• **WHAT TO WORK ON**
Only the stretch below from the line holding "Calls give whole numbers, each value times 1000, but" through the line holding "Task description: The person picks" should be restated, word for word and with both ends included; pictures stay out.

• **THE DATA**
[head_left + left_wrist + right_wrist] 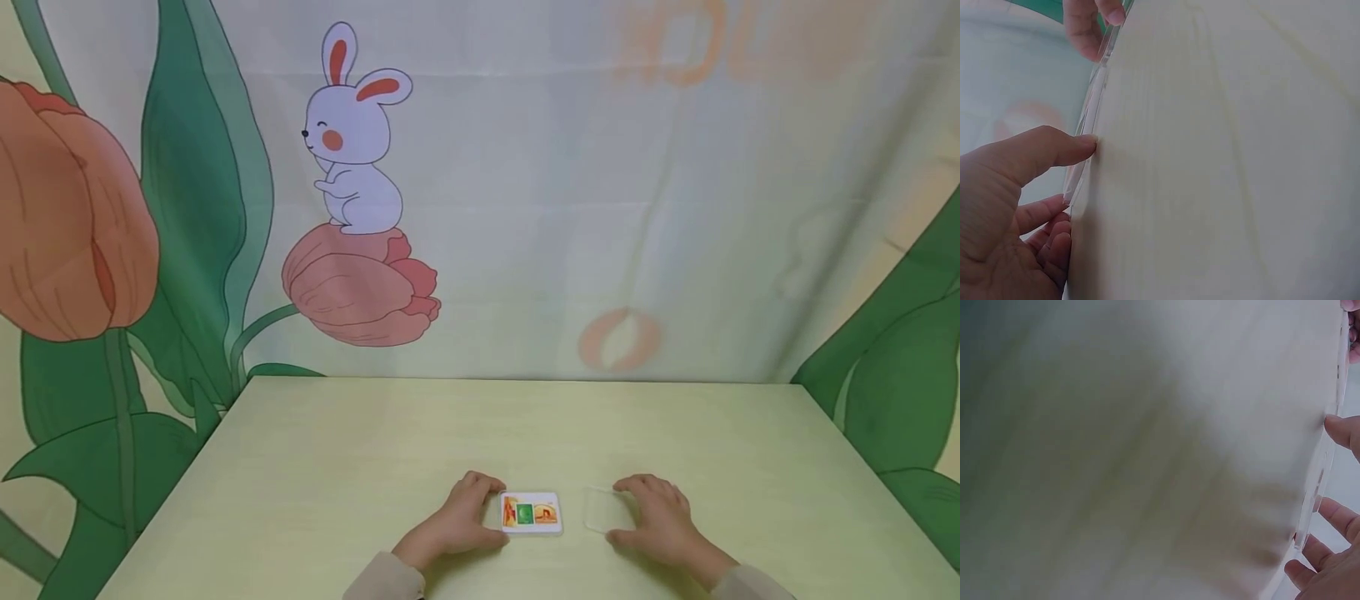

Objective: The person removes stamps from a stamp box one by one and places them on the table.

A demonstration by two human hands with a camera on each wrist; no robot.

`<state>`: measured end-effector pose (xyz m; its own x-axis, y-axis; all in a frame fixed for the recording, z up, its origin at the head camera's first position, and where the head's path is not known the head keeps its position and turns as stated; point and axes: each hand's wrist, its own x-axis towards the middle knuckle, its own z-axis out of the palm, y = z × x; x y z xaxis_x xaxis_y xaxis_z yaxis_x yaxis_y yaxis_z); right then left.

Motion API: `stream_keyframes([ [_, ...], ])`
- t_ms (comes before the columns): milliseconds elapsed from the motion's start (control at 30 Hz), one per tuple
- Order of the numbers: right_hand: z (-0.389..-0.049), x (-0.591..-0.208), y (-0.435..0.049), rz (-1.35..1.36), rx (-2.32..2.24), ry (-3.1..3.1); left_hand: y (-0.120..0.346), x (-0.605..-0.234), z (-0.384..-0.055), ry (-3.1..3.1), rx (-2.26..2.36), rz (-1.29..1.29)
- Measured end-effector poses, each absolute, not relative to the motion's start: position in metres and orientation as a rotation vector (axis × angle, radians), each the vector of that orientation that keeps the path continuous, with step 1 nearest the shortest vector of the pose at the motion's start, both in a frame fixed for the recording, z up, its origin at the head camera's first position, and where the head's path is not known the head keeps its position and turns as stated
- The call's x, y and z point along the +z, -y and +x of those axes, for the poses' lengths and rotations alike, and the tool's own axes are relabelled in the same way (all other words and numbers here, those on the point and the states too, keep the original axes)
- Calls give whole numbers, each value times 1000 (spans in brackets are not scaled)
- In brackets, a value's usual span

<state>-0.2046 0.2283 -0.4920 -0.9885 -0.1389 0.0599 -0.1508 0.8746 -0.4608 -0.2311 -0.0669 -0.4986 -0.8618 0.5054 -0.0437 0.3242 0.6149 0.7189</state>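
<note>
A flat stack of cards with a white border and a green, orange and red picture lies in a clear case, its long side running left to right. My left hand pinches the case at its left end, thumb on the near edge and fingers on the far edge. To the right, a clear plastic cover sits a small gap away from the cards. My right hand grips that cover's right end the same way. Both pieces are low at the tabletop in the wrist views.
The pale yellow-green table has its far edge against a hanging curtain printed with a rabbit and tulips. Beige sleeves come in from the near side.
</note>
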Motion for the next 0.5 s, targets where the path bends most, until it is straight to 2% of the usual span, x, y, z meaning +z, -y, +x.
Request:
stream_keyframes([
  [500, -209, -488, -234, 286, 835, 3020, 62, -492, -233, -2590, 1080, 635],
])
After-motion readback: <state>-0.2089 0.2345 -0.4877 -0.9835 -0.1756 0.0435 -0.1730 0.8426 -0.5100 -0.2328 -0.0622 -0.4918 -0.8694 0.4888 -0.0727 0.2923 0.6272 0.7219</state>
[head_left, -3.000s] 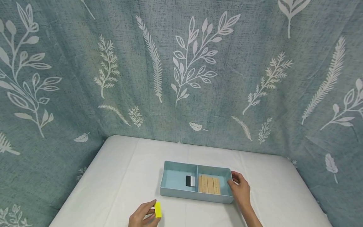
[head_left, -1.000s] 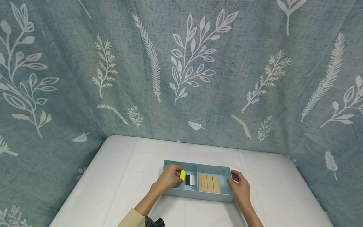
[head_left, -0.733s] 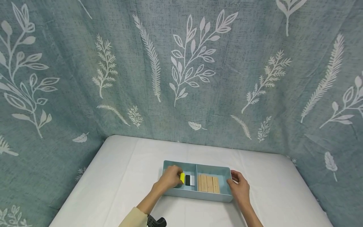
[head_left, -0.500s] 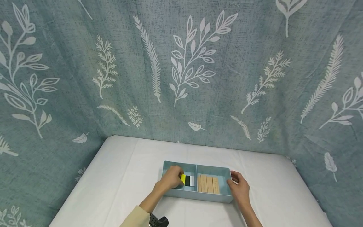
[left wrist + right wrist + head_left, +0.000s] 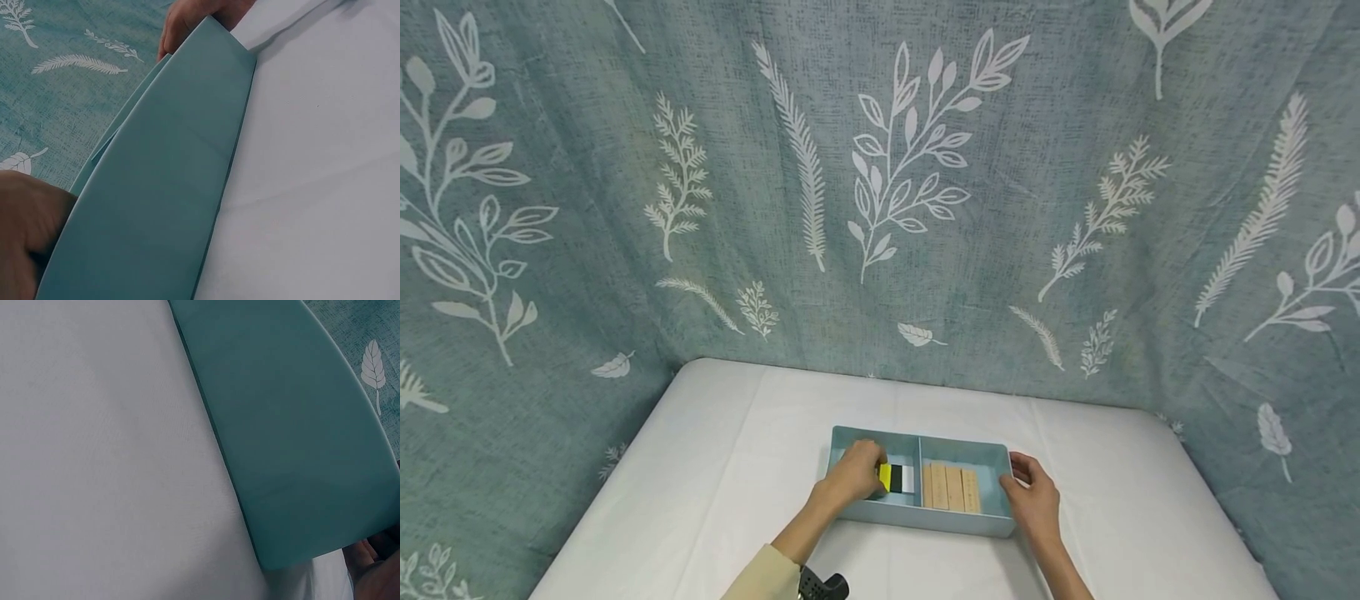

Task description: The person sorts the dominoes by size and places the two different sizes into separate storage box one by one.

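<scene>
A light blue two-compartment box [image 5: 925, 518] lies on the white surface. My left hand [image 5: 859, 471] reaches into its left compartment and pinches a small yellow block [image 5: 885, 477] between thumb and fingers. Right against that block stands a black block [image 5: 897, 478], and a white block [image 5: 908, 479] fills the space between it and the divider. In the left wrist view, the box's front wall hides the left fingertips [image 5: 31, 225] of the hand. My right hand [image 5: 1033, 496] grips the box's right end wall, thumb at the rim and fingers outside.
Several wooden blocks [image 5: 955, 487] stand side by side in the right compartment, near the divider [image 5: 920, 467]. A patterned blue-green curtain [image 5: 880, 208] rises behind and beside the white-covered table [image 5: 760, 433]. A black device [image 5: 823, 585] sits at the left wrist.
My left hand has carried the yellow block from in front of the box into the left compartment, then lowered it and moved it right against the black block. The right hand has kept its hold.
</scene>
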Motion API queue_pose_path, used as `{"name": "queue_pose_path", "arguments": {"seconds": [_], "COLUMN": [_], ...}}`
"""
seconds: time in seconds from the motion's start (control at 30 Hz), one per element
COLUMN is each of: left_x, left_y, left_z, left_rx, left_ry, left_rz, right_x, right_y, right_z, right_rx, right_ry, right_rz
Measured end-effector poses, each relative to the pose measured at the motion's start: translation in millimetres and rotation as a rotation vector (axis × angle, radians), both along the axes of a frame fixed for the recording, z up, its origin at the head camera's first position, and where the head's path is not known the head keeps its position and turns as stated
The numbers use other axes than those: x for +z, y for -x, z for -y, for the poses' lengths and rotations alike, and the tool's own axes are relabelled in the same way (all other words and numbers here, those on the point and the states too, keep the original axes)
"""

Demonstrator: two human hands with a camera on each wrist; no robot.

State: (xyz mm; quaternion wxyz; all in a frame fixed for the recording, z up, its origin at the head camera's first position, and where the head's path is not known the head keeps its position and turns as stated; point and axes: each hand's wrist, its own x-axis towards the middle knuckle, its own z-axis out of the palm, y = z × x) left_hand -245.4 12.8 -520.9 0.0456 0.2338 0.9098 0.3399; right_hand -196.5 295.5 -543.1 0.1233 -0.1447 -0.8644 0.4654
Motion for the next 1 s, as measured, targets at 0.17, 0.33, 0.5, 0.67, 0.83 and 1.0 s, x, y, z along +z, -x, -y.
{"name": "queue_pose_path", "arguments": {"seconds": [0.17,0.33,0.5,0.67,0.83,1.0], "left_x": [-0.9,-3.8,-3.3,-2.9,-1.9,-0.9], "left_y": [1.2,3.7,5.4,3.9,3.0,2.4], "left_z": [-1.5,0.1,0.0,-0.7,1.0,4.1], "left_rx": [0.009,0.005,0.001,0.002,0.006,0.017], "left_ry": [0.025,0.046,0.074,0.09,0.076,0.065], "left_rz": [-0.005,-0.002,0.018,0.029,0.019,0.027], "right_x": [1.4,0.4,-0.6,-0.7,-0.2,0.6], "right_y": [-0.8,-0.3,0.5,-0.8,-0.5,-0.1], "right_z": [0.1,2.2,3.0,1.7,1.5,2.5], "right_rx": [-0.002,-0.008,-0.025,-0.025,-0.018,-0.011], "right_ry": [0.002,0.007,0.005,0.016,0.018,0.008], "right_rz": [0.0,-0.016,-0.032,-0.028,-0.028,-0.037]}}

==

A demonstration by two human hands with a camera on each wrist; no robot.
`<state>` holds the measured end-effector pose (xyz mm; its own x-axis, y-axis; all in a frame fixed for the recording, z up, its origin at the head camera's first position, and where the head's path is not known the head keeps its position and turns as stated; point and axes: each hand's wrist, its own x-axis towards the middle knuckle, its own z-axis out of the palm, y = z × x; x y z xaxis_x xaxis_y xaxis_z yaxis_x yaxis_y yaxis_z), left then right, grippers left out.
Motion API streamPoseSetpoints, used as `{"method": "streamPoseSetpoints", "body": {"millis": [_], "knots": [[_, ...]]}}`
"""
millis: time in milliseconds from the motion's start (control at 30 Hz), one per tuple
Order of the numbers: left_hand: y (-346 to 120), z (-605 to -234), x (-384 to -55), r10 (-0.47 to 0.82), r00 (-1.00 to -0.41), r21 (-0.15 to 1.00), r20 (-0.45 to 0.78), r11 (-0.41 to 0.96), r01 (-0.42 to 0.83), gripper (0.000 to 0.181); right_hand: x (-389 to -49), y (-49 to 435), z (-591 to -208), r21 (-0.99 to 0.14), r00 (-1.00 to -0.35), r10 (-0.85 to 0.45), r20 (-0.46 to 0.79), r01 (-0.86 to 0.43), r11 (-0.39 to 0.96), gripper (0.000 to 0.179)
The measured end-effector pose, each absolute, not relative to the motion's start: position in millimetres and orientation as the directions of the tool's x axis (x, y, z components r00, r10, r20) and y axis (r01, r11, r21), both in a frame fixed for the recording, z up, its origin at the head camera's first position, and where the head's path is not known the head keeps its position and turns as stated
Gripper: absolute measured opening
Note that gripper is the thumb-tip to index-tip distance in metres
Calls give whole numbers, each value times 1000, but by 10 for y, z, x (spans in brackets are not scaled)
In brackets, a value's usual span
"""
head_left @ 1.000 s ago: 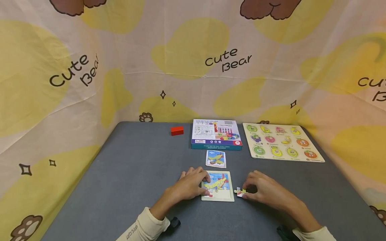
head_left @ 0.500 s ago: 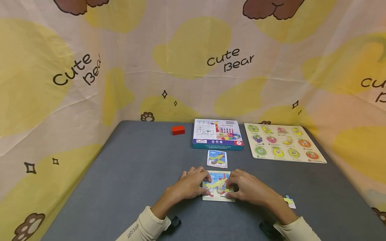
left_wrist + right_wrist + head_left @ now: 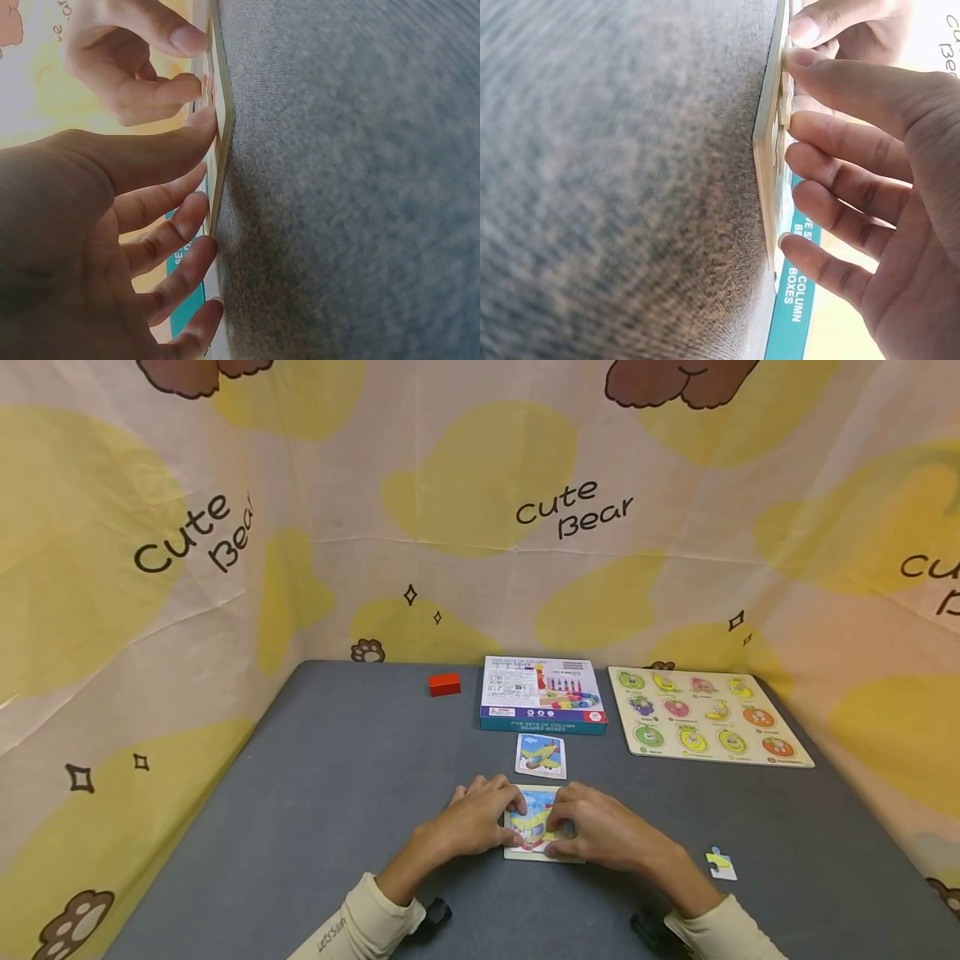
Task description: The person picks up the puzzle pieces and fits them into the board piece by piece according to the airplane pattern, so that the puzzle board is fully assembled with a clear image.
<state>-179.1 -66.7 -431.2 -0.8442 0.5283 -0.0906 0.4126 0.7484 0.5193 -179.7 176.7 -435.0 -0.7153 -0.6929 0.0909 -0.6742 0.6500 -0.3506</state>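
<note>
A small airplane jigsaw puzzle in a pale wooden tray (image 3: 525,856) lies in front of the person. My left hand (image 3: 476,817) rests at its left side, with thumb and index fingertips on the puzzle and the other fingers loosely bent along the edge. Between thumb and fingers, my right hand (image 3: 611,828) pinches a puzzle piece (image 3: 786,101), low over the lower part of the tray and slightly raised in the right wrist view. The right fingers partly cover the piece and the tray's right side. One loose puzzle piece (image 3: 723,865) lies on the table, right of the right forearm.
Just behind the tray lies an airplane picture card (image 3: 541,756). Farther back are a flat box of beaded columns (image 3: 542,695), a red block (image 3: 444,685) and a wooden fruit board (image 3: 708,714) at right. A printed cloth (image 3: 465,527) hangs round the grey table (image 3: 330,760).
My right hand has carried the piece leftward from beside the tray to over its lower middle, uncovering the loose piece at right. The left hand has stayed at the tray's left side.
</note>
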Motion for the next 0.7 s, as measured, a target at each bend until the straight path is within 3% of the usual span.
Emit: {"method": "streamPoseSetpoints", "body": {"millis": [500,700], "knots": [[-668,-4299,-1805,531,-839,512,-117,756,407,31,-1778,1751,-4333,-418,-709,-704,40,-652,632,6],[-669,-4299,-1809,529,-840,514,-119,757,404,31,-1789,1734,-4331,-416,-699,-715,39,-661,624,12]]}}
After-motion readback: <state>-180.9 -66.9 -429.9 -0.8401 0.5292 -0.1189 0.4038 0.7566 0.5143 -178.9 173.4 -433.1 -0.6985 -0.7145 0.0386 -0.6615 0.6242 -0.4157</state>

• **ANSWER SECTION**
Calls give whole numbers, each value times 1000, but by 10 for y, z, x (spans in brackets are not scaled)
In brackets, a value's usual span
"""
head_left @ 1.000 s ago: 
head_left @ 0.500 s ago: 
left_wrist + right_wrist + head_left @ now: 
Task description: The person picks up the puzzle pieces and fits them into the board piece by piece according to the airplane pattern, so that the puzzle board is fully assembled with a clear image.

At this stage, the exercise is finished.